**Work item**. An exact copy of the listing below is needed, with no pictures in it.

**Source material**.
Content starts
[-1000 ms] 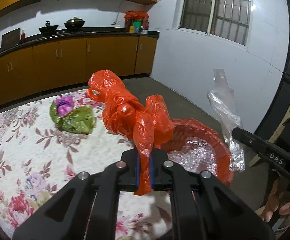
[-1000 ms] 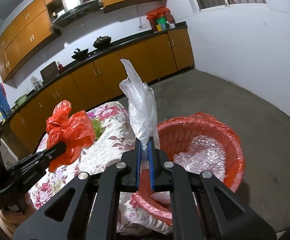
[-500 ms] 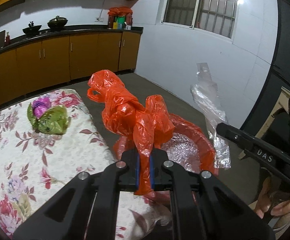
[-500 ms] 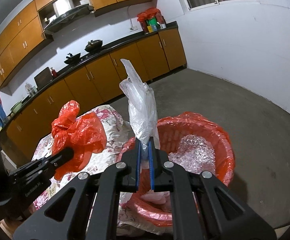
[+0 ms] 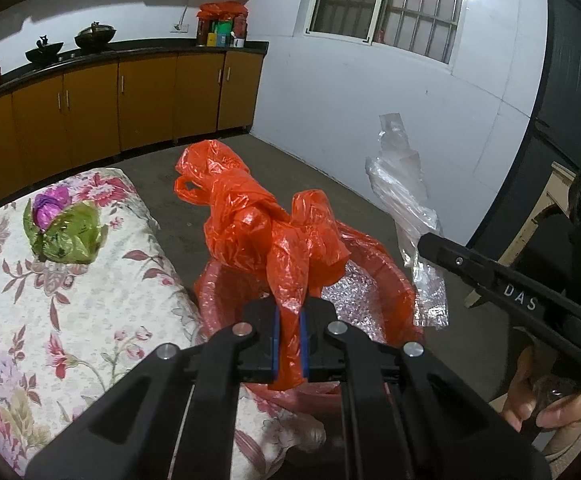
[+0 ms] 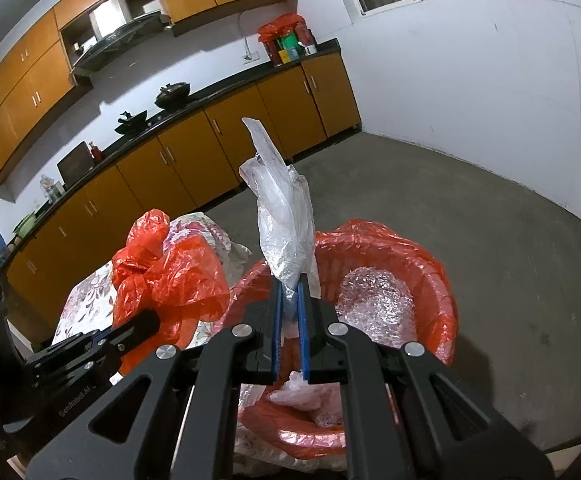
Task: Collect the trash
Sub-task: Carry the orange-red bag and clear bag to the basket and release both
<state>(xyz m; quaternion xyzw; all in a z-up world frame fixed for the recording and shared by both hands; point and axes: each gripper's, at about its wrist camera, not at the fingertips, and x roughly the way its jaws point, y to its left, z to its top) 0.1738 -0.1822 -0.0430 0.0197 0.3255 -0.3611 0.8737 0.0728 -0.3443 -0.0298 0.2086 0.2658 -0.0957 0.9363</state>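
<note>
Both my grippers pinch trash, left gripper the orange bag, right gripper the clear wrap; I should open only above the red bin, probably at 12 o'clock.

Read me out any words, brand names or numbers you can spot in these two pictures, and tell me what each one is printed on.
"DAS": white letters on the side of the right gripper arm, seen from the left wrist view.
Faint grey lettering on the left gripper arm, in the right wrist view: too blurred to read surely.
Labels on the containers at the far end of the counter: too small to read.
No readable print on the orange bag or the clear bag.
</note>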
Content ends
**Finished task**.
[-1000 ms] 
[-1000 ms] 
[-500 ms] 
[-500 ms] 
[+0 ms] 
[+0 ms] 
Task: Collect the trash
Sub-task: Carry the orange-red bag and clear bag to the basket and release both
<state>(xyz m; quaternion xyzw; all in a z-up world frame fixed for the recording and shared by both hands; point and axes: each gripper's, at about its wrist camera, not at the fingertips, and x roughly the way its jaws point, y to its left, z to its top) 0.1738 -0.1822 -0.0430 0.0197 0.3255 -0.3611 0.8737 0.0728 -0.3443 -0.0298 0.2086 0.2658 -0.0957 0.9363</state>
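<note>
Both my grippers pinch trash, left gripper the orange bag, right gripper the clear wrap; I should open only above the red bin, probably at 12 o'clock.

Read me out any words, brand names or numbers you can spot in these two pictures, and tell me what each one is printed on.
"DAS": white letters on the side of the right gripper arm, seen from the left wrist view.
Faint grey lettering on the left gripper arm, in the right wrist view: too blurred to read surely.
Labels on the containers at the far end of the counter: too small to read.
No readable print on the orange bag or the clear bag.
</note>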

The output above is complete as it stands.